Energy Secretary Chris Wright described the rulemaking as ending what the administration has called "Green New Scam Appliance Mandates." The characterization casts the proposal as part of a broader effort to roll back energy efficiency requirements adopted in prior years.

Ayers said that framing overstates the scope of the change. Because the proposal largely reinstates the 2020 version of the Process Rule rather than eliminating DOE's rulemaking authority or existing standards outright, Ayers characterized the practical effect as narrower than the administration's language suggests.

Trade Groups Back the Process Rule Proposal

Other national HVAC trade associations voiced support for the rulemaking. Francis Dietz of the Air-Conditioning, Heating and Refrigeration Institute (AHRI) said he supports the direction of the proposal. Sean Robertson, vice president of government relations for the Air Conditioning Contractors of America (ACCA), also said he supports the rulemaking's direction, according to ACHR News.

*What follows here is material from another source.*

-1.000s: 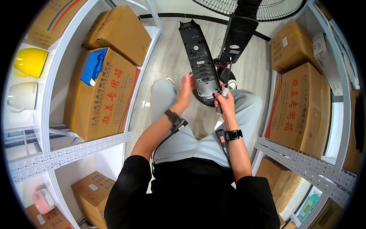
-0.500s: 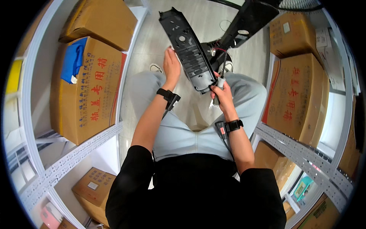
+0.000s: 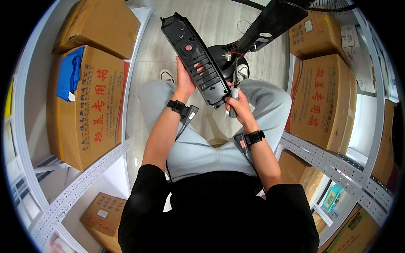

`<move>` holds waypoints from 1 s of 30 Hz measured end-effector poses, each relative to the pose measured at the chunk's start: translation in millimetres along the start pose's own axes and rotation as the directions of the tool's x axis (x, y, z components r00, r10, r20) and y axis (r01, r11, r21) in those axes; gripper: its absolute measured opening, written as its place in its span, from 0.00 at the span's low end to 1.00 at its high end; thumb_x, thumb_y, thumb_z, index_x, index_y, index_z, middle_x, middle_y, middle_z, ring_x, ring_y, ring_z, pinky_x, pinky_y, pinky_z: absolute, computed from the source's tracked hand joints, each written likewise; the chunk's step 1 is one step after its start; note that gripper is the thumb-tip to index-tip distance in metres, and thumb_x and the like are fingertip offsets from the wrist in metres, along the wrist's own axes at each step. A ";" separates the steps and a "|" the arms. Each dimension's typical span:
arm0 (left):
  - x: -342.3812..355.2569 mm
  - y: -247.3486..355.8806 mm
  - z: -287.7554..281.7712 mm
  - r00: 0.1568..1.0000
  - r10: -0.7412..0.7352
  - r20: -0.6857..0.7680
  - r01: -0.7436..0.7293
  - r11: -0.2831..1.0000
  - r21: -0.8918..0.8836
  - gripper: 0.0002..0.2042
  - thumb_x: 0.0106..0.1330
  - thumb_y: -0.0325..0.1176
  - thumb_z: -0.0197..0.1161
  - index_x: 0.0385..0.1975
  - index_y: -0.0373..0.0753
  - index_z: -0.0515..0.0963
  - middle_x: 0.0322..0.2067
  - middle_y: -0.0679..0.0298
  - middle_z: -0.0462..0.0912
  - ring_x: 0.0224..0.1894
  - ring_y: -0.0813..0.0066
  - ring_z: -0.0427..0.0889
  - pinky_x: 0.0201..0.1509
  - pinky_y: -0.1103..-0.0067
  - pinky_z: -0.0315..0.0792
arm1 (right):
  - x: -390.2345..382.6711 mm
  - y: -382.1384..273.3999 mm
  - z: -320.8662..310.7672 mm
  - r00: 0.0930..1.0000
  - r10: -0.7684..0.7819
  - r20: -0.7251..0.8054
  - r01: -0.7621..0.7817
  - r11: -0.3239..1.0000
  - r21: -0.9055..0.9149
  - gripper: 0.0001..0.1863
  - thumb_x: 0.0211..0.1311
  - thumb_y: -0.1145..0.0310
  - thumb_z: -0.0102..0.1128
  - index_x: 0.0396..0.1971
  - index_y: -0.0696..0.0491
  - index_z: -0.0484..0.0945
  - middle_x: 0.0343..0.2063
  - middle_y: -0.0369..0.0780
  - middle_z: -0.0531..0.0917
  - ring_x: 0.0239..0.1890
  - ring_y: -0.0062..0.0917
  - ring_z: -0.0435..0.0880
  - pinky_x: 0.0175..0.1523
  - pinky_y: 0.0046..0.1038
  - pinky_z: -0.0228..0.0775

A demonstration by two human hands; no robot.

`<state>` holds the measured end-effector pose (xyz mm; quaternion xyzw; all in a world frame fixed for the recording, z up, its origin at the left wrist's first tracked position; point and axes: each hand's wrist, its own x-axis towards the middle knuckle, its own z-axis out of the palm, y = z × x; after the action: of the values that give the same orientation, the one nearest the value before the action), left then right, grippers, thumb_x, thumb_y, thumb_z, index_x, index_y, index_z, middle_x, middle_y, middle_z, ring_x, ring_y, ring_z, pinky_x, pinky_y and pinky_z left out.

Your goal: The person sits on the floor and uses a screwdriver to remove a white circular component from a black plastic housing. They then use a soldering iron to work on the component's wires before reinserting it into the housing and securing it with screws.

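Your left fingers (image 3: pixel 180 67) have moved in from beside the long black panel (image 3: pixel 203 76) to cup it from below, half-curled, perhaps to share its weight (skin shows through its openings). Your right fingers (image 3: pixel 241 102) close around a grey-handled screwdriver (image 3: pixel 233 112), thumb at the panel's near corner, likely steadying it. Beyond your fingers stands the fan column (image 3: pixel 274 25) over pale floor (image 3: pixel 215 17), cartons (image 3: pixel 63 139) shelved either side.

The bare left arm (image 3: pixel 162 133) and bare right arm (image 3: pixel 266 160) lean inward. The bare left hand (image 3: pixel 184 80) points ahead, some fingers hidden. The bare right hand (image 3: pixel 241 106) is curled, thumb pointing left.
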<state>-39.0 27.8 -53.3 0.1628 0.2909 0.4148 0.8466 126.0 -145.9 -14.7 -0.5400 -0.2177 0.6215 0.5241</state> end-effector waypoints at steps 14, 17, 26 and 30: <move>-4.9 16.7 7.5 0.997 -0.065 -0.047 0.056 0.982 -0.178 0.37 0.64 0.76 0.39 0.36 0.42 0.72 0.22 0.71 0.64 0.23 0.77 0.66 0.26 0.79 0.64 | 7.4 -4.5 -15.2 0.980 -0.076 -0.183 0.005 0.933 -0.359 0.14 0.66 0.63 0.64 0.47 0.55 0.80 0.29 0.33 0.84 0.19 0.12 0.74 0.25 0.17 0.67; -4.7 20.0 0.4 0.998 -0.053 -0.042 0.045 0.981 -0.186 0.37 0.64 0.76 0.39 0.38 0.42 0.73 0.21 0.72 0.65 0.23 0.77 0.66 0.26 0.79 0.65 | 23.5 -10.7 -31.3 0.967 -0.113 -0.227 -0.008 0.880 -0.475 0.12 0.64 0.62 0.65 0.40 0.55 0.81 0.29 0.36 0.86 0.20 0.13 0.76 0.26 0.19 0.69; -5.4 24.4 -5.7 0.993 -0.054 -0.103 0.037 0.986 -0.163 0.37 0.64 0.76 0.40 0.40 0.42 0.75 0.21 0.73 0.65 0.24 0.78 0.67 0.25 0.80 0.65 | 102.8 -34.3 -42.4 0.963 -0.262 -0.061 0.028 0.324 -0.946 0.25 0.55 0.62 0.65 0.55 0.45 0.78 0.36 0.50 0.86 0.42 0.46 0.85 0.49 0.40 0.76; -7.7 26.0 -6.8 0.988 -0.078 -0.130 0.058 0.987 -0.151 0.37 0.64 0.75 0.41 0.41 0.42 0.75 0.22 0.72 0.66 0.24 0.77 0.67 0.26 0.80 0.65 | 134.7 -39.5 -27.3 0.971 -0.241 -0.007 0.014 0.086 -0.996 0.34 0.55 0.66 0.62 0.65 0.42 0.68 0.45 0.53 0.83 0.45 0.47 0.84 0.51 0.43 0.76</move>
<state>-62.8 37.6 -42.4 0.0612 0.3219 0.4160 0.8483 184.9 -20.4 -50.1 -0.7804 -0.5785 0.2179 0.0942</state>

HARDI, AHRI and ACCA represent distributors, manufacturers and contractors, respectively, across the HVAC industry, and their public comments reflect industry-wide interest in how DOE develops efficiency mandates that eventually apply to products sold by their members. All three associations regularly submit comments to DOE on proposed efficiency rulemakings affecting HVAC equipment.

The public comment period on the proposed Process Rule revision will run for 30 days after the rule is published in the Federal Register. Manufacturers, distributors, contractors and other interested parties will have that window to submit formal input before DOE moves to finalize the rule.

Robertson connected the rulemaking to a separate, pending matter before the U.S. Court of Appeals for the D.C. Circuit, which is set to rehear a case involving a DOE rule that would have raised minimum efficiency requirements for gas furnaces to 95% annual fuel utilization efficiency (AFUE). That litigation is distinct from the Process Rule proposal, but both concern the underlying question of how DOE sets and revises efficiency mandates for HVAC equipment.

The Process Rule proposal does not resolve the furnace AFUE litigation, and the two matters are proceeding on separate tracks: the Process Rule rulemaking through DOE's public comment process, and the 95% AFUE furnace standard through the D.C. Circuit's pending rehearing. Both matters bear on how DOE will set efficiency requirements for equipment sold in the United States going forward.

No date has been set for DOE to finalize the Process Rule revision. Once the 30-day comment window following Federal Register publication closes, DOE will review submitted comments before issuing a final rule governing how future efficiency standards for air conditioners, water heaters and other covered products will be developed.